§ The input
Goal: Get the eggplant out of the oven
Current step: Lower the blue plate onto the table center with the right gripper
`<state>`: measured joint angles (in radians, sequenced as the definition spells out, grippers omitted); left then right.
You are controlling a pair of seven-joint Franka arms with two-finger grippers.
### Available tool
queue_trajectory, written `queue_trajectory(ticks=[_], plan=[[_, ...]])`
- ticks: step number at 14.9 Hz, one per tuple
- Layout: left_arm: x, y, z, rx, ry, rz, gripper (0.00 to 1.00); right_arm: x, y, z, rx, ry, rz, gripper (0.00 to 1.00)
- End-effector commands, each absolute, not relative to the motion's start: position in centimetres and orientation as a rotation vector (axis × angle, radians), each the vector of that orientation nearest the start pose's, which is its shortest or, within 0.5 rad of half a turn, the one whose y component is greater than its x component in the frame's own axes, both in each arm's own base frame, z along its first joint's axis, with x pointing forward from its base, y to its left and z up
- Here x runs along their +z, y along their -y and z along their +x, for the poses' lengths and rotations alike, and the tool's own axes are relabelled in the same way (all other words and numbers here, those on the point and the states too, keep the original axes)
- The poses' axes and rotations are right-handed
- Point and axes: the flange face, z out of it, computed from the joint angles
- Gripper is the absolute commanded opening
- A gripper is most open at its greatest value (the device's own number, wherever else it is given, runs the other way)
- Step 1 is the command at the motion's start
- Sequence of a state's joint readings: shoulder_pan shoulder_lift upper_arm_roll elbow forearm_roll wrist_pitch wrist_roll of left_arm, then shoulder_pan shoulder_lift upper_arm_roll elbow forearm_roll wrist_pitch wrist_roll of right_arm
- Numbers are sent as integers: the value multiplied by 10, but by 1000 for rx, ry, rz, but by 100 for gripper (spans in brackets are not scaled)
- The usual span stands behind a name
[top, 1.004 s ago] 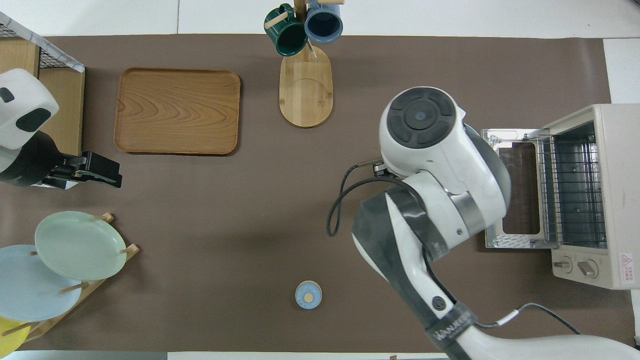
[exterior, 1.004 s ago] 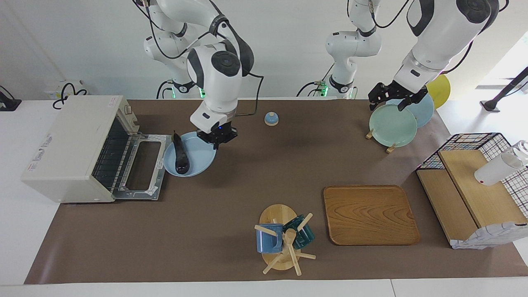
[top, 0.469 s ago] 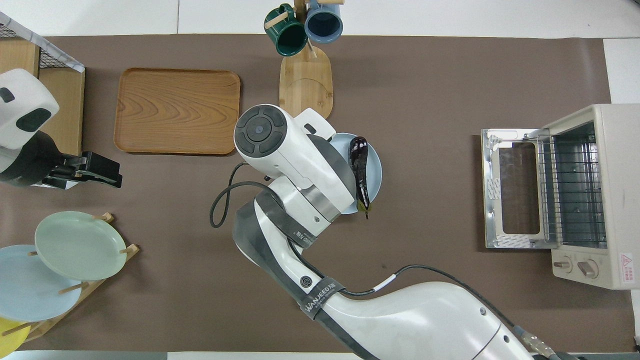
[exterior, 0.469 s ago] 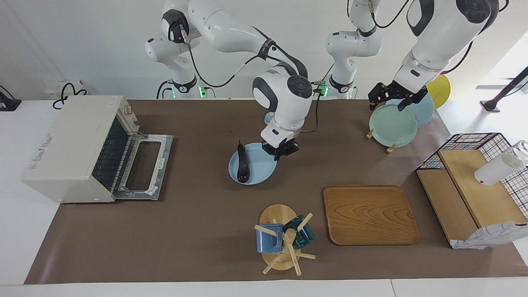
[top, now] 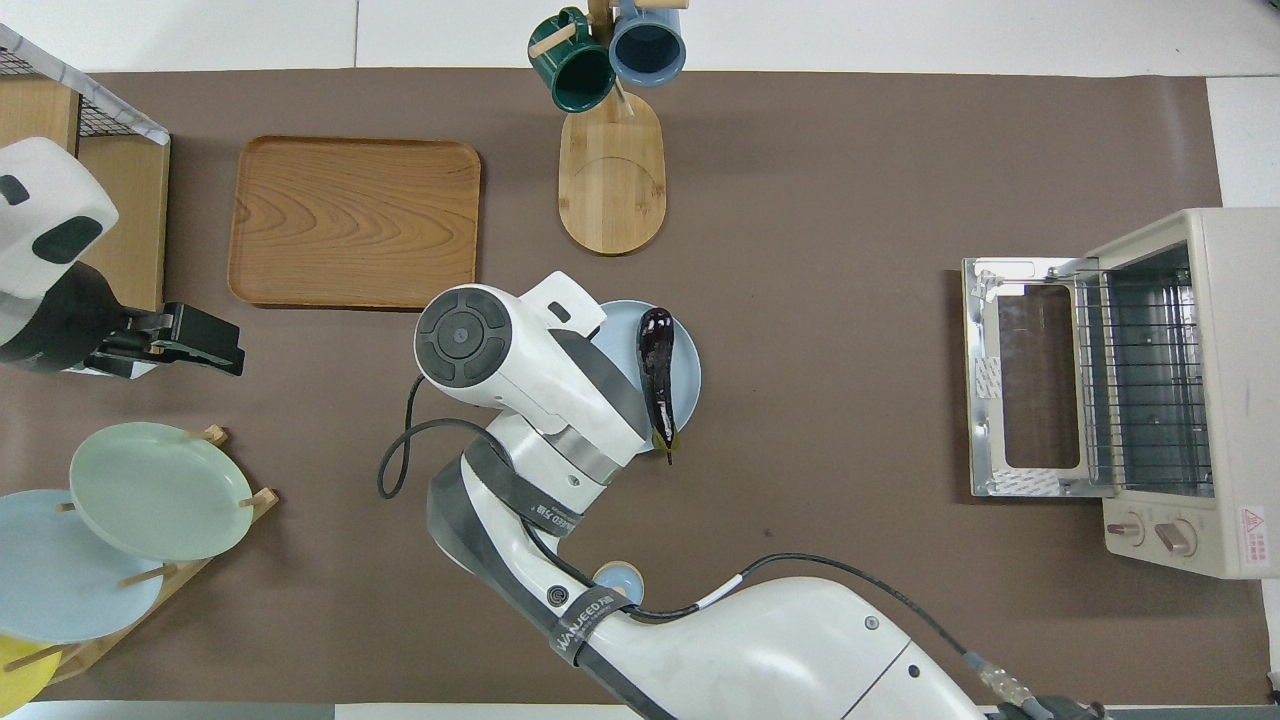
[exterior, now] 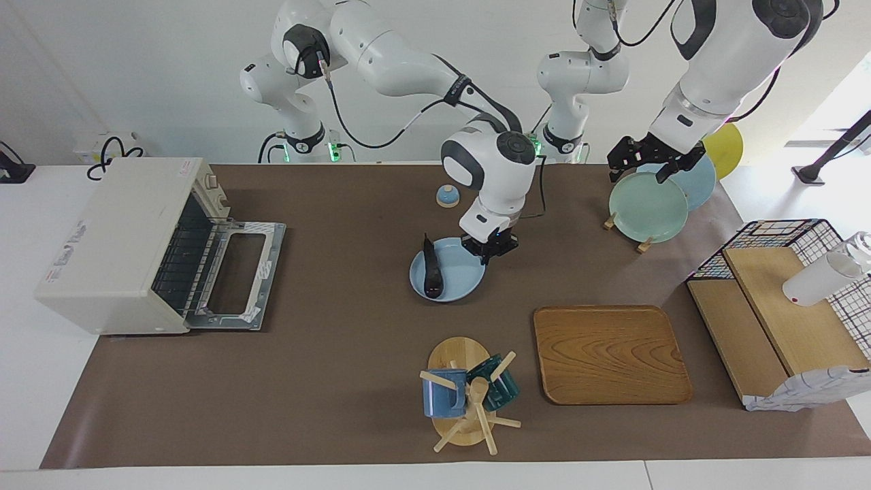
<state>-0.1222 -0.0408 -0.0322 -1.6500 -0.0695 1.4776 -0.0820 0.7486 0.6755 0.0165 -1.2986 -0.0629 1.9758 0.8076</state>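
Eggplant (exterior: 431, 267) lies on the pale blue plate (exterior: 457, 280) at mid-desk, well apart from the open oven (exterior: 129, 241) at my right arm's end. My right jaws (exterior: 491, 249) pinch the plate's rim, nearly closed. My left jaws (exterior: 646, 162) wait spread wide over the plate rack (exterior: 639, 241).

Even, bright indoor light fills both views, casting only soft, short shadows on the brown table (exterior: 326, 381). Daylight blows out the facing view's corner beside the yellow plate (exterior: 725, 146). Focus is sharp throughout; the oven (top: 1180, 375) interior stays dim.
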Motion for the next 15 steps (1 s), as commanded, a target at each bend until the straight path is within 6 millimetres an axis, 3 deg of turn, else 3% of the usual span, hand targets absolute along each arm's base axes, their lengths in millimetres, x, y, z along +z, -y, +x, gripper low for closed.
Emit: queue_trajectory(ticks=[1, 3, 5, 7, 9, 11, 12, 15], plan=[[606, 84, 516, 222, -102, -3166, 100, 353, -496, 544, -68, -64, -3140, 25], [606, 82, 517, 222, -90, -3166, 100, 371, -487, 547, -61, -70, -3154, 35], [606, 77, 518, 222, -73, -3168, 100, 400, -452, 560, -21, -44, -3200, 35], [607, 77, 520, 191, -70, -3172, 100, 418, -408, 570, 66, 0, -3258, 24], [605, 79, 523, 153, -71, -3178, 100, 421, -343, 584, 158, -39, -3350, 7], [601, 86, 524, 127, -86, -3180, 100, 404, -277, 585, 236, -38, -3425, 2], [597, 95, 525, 109, -82, -3185, 100, 383, -246, 580, 287, -56, -3447, 2], [567, 156, 518, 90, -128, -3189, 100, 328, -168, 564, 265, -23, -3467, 2]])
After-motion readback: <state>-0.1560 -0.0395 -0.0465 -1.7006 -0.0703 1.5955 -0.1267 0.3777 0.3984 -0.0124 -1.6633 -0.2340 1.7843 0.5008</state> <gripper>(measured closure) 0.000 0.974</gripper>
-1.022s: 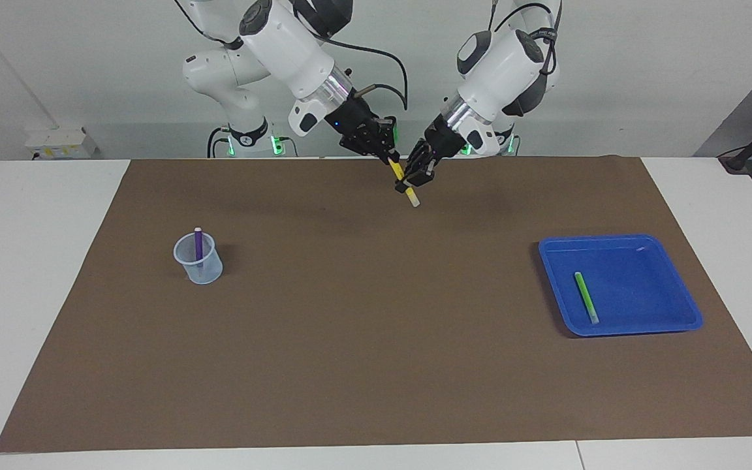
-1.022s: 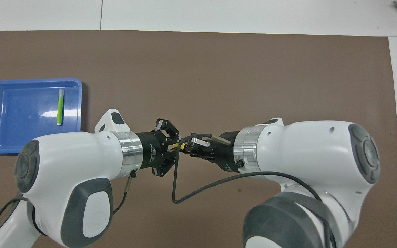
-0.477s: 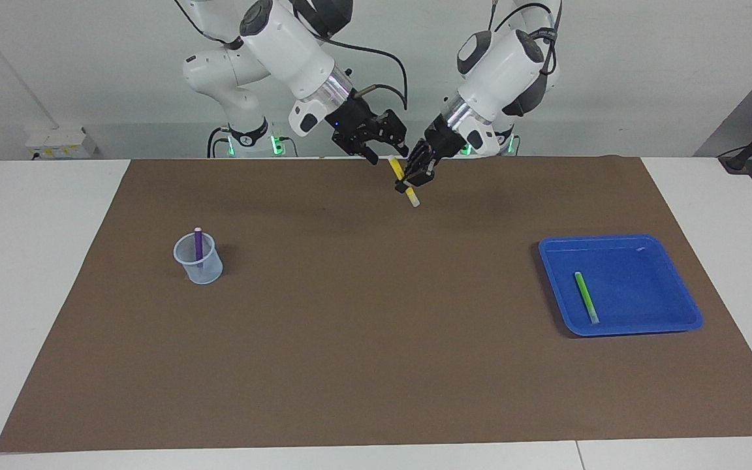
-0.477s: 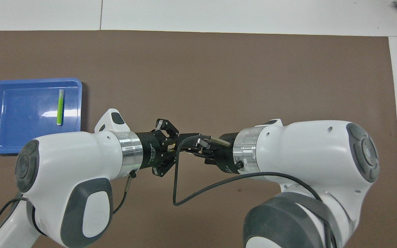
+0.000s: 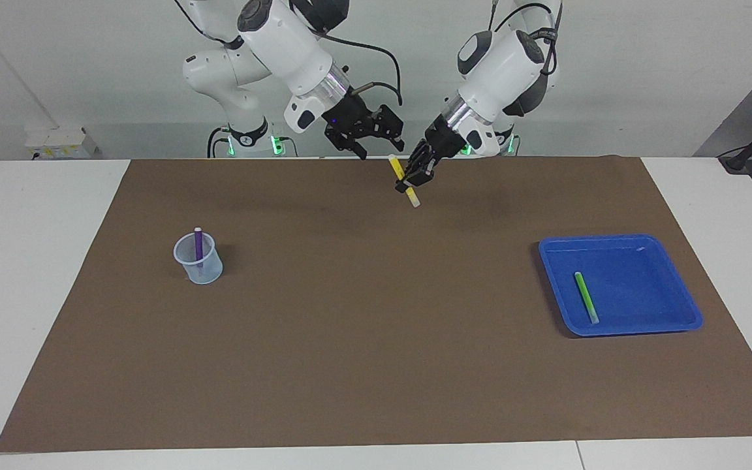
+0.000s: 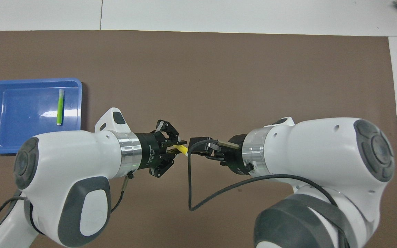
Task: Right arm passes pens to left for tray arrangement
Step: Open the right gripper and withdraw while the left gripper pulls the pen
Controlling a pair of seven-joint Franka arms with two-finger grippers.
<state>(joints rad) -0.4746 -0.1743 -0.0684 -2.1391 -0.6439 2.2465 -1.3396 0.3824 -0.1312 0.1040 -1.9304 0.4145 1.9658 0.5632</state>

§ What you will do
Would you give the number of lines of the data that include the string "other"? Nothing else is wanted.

§ Answer for the task
2